Required work:
Exactly reproduce the data from its first line through the line with "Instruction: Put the", leaving out every line after it.
===== Information shown =====
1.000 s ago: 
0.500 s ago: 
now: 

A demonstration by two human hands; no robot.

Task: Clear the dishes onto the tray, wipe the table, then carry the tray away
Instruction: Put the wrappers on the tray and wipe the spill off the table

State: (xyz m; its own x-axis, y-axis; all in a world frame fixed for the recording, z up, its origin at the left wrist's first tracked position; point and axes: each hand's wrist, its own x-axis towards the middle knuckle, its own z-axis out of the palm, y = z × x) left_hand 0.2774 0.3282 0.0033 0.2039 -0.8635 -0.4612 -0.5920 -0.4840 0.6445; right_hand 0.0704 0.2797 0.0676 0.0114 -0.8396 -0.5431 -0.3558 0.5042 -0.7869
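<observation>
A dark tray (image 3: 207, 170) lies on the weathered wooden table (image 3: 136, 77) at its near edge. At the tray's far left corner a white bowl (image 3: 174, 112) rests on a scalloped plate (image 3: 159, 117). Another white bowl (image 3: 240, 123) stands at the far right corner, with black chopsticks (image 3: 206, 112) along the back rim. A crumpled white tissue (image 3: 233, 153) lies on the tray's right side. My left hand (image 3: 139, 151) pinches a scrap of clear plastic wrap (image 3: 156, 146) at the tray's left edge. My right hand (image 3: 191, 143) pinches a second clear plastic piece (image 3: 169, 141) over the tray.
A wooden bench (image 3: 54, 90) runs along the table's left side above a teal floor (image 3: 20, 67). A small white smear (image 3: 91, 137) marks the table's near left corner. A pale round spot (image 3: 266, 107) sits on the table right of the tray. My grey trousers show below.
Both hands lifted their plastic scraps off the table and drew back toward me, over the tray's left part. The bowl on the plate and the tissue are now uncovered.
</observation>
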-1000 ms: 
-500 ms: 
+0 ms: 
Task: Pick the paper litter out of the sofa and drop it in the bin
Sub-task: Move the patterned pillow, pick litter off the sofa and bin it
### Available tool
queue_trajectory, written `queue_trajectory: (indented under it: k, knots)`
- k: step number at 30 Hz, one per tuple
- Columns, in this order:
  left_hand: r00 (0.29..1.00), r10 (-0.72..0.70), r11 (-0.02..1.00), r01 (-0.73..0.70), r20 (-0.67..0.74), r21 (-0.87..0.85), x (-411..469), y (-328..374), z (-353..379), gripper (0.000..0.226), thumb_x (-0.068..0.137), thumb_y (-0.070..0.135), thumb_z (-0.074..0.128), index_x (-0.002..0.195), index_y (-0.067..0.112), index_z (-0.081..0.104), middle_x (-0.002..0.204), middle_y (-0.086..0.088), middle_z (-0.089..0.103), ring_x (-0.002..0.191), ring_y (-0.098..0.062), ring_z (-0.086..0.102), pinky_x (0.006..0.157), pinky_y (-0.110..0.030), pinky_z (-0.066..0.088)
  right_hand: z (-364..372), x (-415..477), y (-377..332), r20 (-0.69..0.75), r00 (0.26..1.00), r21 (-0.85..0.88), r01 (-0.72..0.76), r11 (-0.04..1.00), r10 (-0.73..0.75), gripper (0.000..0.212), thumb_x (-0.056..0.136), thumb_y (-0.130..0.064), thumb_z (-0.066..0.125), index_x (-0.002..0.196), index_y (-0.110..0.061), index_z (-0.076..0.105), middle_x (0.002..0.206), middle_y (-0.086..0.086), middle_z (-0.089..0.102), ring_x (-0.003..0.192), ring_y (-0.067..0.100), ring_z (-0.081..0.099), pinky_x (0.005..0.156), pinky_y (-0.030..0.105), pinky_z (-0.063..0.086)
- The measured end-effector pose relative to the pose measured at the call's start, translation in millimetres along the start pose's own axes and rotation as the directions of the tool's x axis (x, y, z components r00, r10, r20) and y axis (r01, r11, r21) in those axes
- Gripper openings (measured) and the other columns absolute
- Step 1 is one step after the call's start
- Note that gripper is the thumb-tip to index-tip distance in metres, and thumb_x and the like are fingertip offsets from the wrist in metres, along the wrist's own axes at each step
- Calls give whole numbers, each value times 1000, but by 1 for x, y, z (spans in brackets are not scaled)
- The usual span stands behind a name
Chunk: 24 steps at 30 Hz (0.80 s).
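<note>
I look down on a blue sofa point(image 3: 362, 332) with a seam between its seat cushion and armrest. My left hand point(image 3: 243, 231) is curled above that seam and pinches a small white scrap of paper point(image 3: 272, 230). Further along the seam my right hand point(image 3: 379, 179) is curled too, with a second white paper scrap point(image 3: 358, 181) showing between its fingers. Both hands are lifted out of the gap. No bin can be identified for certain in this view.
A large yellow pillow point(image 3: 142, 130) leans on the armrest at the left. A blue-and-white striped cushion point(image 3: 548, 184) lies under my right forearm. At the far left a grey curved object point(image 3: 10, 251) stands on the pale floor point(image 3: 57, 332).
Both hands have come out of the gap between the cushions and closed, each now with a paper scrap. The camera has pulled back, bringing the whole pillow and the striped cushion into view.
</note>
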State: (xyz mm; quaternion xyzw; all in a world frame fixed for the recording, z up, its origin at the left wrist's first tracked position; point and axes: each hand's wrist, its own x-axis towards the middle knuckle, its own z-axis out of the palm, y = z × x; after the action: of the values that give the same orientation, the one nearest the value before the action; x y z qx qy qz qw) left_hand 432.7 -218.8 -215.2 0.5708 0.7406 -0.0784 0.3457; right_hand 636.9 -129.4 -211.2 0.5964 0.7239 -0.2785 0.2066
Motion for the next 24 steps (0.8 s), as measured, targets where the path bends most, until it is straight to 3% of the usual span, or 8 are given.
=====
Result of the task:
1.000 s ago: 
0.500 s ago: 
now: 

A demonstration by two human hands; no robot.

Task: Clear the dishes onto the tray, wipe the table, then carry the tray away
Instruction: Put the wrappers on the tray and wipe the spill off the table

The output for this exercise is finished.